Contribute to the earthquake victims
29 December 04 12:22 AM | madsn | with no comments
You cannot have missed it. The earthquake/tsunami have caused so much pain for locals and tourists in the area. Contribute to your favorite help-organisation, they're all working hard at the moment to provide as much aid as possible. Norwegians can contribute to the aid organisations, all listed here. International aid organizations listed at CNN.
More Sharepoint tasks for NAnt
16 December 04 11:03 AM | madsn | 1 comment(s)

Seems like a Sharepoint Developers like NAnt and developers that emply continous integration (usually with NAnt) also likes Sharepoint.
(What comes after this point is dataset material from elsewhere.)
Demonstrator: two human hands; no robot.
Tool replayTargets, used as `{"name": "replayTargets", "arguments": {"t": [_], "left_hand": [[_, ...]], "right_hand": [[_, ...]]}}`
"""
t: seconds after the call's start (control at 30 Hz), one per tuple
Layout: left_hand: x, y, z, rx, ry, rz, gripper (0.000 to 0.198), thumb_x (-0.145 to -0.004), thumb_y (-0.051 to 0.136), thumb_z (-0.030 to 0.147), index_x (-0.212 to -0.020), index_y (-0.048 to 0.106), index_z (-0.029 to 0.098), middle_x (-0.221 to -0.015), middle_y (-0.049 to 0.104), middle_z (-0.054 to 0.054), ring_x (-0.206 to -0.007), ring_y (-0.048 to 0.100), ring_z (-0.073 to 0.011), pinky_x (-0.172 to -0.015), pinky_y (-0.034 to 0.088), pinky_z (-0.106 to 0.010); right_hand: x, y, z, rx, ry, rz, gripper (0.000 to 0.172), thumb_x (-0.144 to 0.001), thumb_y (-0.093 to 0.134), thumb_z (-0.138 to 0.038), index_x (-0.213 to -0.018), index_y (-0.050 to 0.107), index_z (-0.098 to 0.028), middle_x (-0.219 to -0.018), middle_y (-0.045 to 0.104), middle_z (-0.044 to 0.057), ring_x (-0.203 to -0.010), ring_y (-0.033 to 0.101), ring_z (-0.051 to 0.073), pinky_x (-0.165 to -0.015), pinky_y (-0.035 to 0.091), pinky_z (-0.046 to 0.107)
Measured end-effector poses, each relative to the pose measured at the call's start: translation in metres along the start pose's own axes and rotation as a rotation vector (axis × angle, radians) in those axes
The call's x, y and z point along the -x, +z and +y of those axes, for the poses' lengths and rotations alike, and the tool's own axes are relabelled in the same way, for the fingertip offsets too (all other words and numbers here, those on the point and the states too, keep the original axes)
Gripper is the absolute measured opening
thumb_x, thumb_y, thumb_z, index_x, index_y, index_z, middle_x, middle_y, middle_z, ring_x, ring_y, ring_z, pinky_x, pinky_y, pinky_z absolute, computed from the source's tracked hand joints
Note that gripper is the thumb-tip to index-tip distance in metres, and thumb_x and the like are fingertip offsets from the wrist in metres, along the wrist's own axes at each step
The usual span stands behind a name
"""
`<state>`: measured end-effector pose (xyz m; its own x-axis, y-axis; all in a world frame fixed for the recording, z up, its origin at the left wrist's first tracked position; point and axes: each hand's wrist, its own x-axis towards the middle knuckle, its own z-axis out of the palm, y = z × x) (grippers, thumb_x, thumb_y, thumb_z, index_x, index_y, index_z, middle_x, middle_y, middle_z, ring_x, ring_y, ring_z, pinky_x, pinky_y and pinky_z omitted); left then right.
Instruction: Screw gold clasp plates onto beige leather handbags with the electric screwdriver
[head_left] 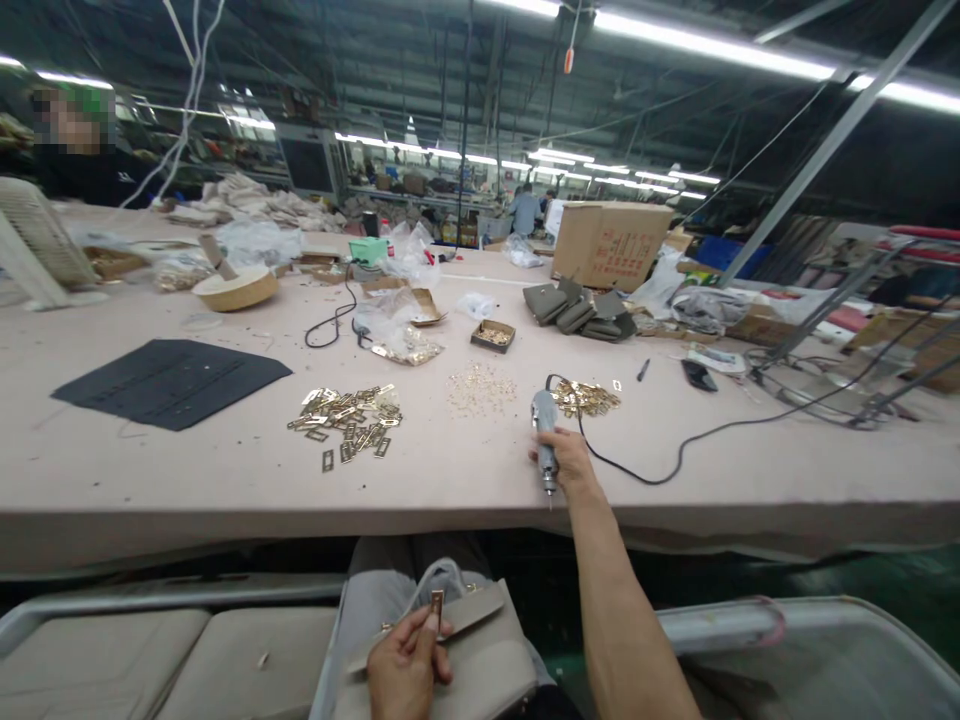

Jesper Halvorsen has implemented his own publishing task, doing approximately the same as NonstopBits task.

I would really urge all Sharepoint/NAnt developers to join forces with Kris Syverstad who has been doing this for a while now, and created a GotDotNet workspace. It would be great if the community could build a complete solution both for performing setup/clean operations on Sharepoint implementations, and performing reporting from CCNET to Sharepoint project webs.

 

SmartPart is rattling the MSFT Sharpoint cage
16 December 04 01:42 AM | madsn | 4 comment(s)

Patrick asks why Microsoft is silent on the SmartPart approach to webpart development. He gets response from Mike Fitzmaurice and Mike gets flamed in comments for beeing egocentric and authoritative. Daniel gets in the race and shows support for the smartest of parts.. In other words the heat is on!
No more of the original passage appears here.